When Arnau Valls Colomer learned that “The English” would be shot in his native country of Spain, it left him a little confused. “I live in Spain and this doesn’t look anything like it’s described on the script. The director said ‘I’ve been there before and I’ll make it work.’ I was really skeptical,” he tells Gold Derby during our Meet the Experts: TV Cinematographers panel (watch the exclusive video interview above).
He was aware of areas in Spain that had been used for spaghetti westerns but nothing that could replicate the American Midwest but was soon shown a part of the country that was completely foreign to him. “They took me to this part of Spain I didn’t know existed. We basically did this travel that goes from Louisiana to Nebraska in the story between South Madrid to North Madrid.”
“The English,” which is currently streaming on Amazon Prime is set in the American West in 1890. Lady Cornelia Locke (Emily Blunt) arrives in the area seeking revenge on the man that she believes is primarily to blame for the death of her son. She meets a man who’s a member of the Pawnee Nation (Chaske Spencer) and soon discovers that the two may have a shared history. The series also stars Rafe Spall, Stephen Rea, Valerie Pachner, Toby Jones and Ciaran Hinds.

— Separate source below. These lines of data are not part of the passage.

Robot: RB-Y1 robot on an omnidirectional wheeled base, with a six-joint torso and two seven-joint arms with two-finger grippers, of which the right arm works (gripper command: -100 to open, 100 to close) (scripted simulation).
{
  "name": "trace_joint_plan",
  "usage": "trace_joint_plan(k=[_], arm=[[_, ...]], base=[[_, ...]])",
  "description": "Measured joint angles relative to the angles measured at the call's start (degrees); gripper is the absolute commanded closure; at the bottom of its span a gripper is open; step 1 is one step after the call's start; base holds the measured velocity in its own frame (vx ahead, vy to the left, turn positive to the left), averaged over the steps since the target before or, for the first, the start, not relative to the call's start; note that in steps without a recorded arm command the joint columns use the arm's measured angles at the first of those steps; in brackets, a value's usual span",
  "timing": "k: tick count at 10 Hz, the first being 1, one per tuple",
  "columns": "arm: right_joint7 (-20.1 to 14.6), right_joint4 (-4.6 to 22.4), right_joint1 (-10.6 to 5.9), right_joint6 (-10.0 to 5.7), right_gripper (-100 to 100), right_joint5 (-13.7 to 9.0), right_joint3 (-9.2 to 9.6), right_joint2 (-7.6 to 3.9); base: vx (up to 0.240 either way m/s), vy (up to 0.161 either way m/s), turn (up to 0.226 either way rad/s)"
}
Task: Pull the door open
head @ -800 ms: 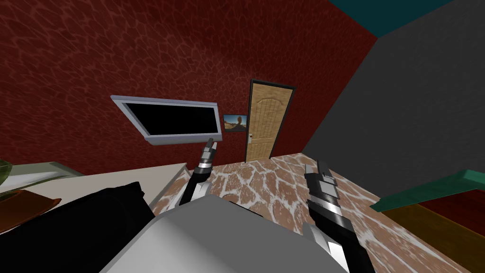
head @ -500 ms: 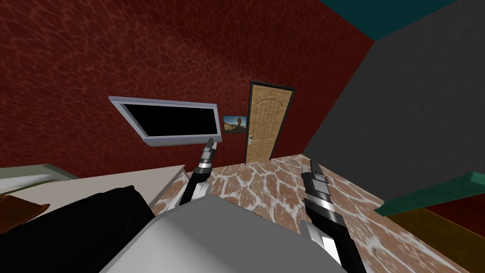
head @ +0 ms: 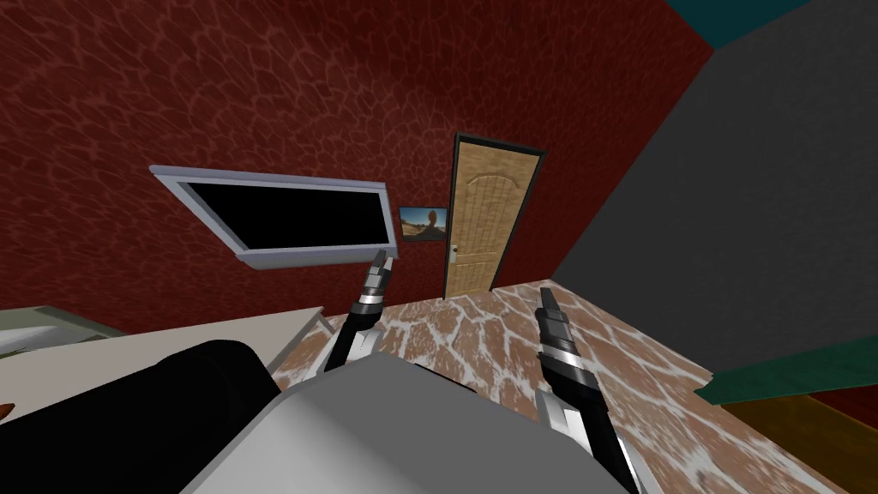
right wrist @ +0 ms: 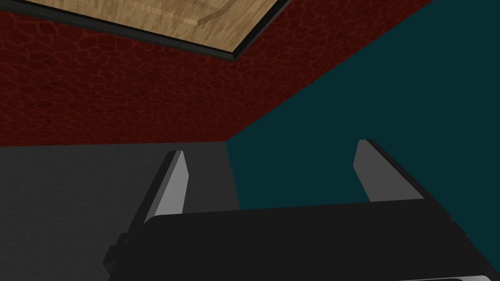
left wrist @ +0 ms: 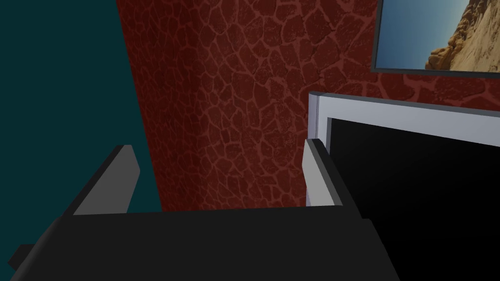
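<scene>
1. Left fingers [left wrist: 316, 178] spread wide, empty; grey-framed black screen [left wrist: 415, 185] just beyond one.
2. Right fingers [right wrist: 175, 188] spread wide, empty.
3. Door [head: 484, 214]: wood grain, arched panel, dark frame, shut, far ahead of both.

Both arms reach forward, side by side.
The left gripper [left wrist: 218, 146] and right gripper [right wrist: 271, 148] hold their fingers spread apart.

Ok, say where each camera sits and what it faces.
Head view: on the head, down and forward at the door, grey-framed black panel and picture; left gripper and right gripper show.
Left wrist view: on the left hand, at the panel's corner and picture; own fingers open.
Right wrist view: on the right hand, at the door's top corner; own fingers open.
Shared by head and left wrist: panel, picture.
</scene>
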Motion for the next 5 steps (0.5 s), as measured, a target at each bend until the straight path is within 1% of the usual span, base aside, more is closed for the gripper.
trace_joint_plan(k=[1, 2, 3, 4, 5], arm=[[0.58, 1.54, -0.92, -0.26, -100, 1.27, 0.06, -0.26], [1.07, 2.51, -1.59, -0.25, -100, 2.36, 0.13, -0.49], [1.62, 3.52, -2.35, -0.19, -100, 3.39, 0.34, -0.46], [2.14, 4.78, -3.32, -0.07, -100, 4.68, 0.35, -0.83], [2.74, 6.42, -4.12, -0.43, -100, 5.89, 0.47, -0.89]], base=[[0.118, 0.033, -0.001], [0.096, 0.028, -0.002], [0.116, 0.044, -0.001], [0.129, 0.053, -0.002], [0.130, 0.034, -0.004]])
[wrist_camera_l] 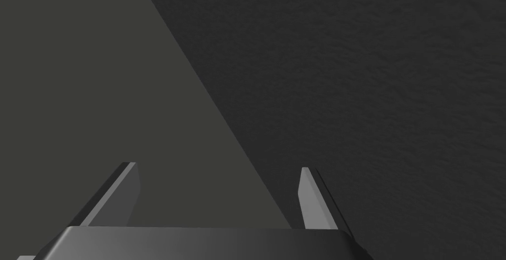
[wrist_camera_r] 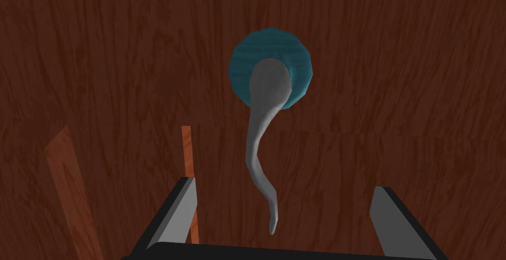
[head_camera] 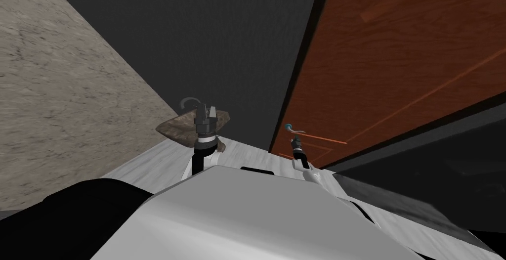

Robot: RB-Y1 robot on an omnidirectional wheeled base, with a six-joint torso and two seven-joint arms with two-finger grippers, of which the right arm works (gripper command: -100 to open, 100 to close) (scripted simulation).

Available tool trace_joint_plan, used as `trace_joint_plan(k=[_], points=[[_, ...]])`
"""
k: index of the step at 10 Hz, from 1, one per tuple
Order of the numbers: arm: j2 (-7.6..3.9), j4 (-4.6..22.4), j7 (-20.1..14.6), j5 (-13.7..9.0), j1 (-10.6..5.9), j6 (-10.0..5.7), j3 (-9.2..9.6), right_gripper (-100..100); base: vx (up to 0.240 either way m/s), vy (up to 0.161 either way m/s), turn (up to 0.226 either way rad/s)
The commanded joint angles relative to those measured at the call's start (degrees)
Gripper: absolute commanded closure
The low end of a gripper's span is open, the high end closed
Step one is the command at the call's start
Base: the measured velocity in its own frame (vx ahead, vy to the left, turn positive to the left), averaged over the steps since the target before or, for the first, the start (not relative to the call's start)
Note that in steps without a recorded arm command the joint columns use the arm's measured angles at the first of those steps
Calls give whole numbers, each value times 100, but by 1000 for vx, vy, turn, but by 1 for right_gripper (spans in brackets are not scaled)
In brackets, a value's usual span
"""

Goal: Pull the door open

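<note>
Two risks are judged from this position. If the right tool [wrist_camera_r: 284,189] were closed this near the thin free end of the grey lever handle [wrist_camera_r: 258,148], the handle could slip from between the blades [wrist_camera_r: 178,212] once pulling begins. If the door [head_camera: 395,59] were pulled before the lever is turned, the latch would probably hold and the grip would be dragged off. The reddish-brown wooden door is seen in the upper right of the head view, apparently shut against its dark frame [head_camera: 296,74]. The handle and its teal rosette [wrist_camera_r: 299,57] are set near the door's lower left edge, just right of centre. The right tool is spread wide. The lever's tip lies between the blades, no contact with either can be made out, and nothing is held. The left tool [head_camera: 205,109], at the centre of the head view, is likewise open and empty.
</note>
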Motion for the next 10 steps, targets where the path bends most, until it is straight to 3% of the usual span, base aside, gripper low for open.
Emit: trace_joint_plan(k=[1, 3, 4, 5, 6, 7, 8, 9, 10], points=[[-106, 165, -81, -38, -20, -95, -51, -100, 161, 45, 95], [-362, 257, -284, -109, 106, -203, -128, -100, 170, 20, 174], [-362, 257, -284, -109, 106, -203, -128, -100, 124, 15, 60], [-534, 318, -420, -157, 191, -275, -180, -100, 146, 18, 137], [-621, 350, -489, -181, 234, -312, -206, -100, 183, 11, 158], [-680, 371, -536, -197, 263, -337, -224, -100, 182, -22, 110], [-645, 506, -495, -184, 151, -372, -209, -100, 78, -18, 21], [-645, 506, -495, -184, 151, -372, -209, 100, -11, 4, -16], [-645, 506, -495, -184, 151, -372, -209, 100, -27, 5, -11]])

When it came to filming the more intimate moments of the series, Colomer says that he and his team followed the basic rules of the cinematic western. “Finding the sunrise and the sunset at the end or the beginning of the scenes and then working out during the day the intimacy shot and the closeups.” With the director being a very visual director, he was always guiding Colomer in terms of positioning and what would best for the wide shots and the closeups. “In the westerns, there’s the hat wall that at the beginning looks like a problem but ends up being the big solution for lighting because you are in the middle of the day and the face is covered by a strong shadow that you can work the light inside the shadow.”

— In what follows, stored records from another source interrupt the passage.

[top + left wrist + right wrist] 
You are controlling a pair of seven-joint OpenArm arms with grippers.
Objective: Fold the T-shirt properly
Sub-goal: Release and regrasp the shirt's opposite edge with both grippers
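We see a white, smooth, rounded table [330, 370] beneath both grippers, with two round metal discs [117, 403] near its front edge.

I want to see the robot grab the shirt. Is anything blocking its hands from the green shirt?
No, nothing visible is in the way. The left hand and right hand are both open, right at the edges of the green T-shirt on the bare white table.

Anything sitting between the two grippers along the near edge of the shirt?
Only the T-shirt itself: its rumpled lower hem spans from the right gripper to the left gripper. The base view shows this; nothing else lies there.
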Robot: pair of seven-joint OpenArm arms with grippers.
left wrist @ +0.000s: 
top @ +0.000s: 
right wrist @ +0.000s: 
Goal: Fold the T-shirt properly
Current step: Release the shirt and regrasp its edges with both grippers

While maintaining the continuity of lighting for scenes was something the crew struggled with, Colomer says that it gave them unexpected moments of incredible poetry and nature. “For example, the night scenes was very tricky to work, how we work in the middle of the plain, how far the light can go.” This led the crew to do a mixture of shooting in natural locations and then bringing the night scenes to the studio and shooting them there by recreating the desert floor and then blue screens in the back. “Trying to replicate the moonlight that’s impossible to replicate in a real night exterior and trying to do it is a mixture of techniques of shooting in the studio and shooting plates of day for night for VFX compositions.”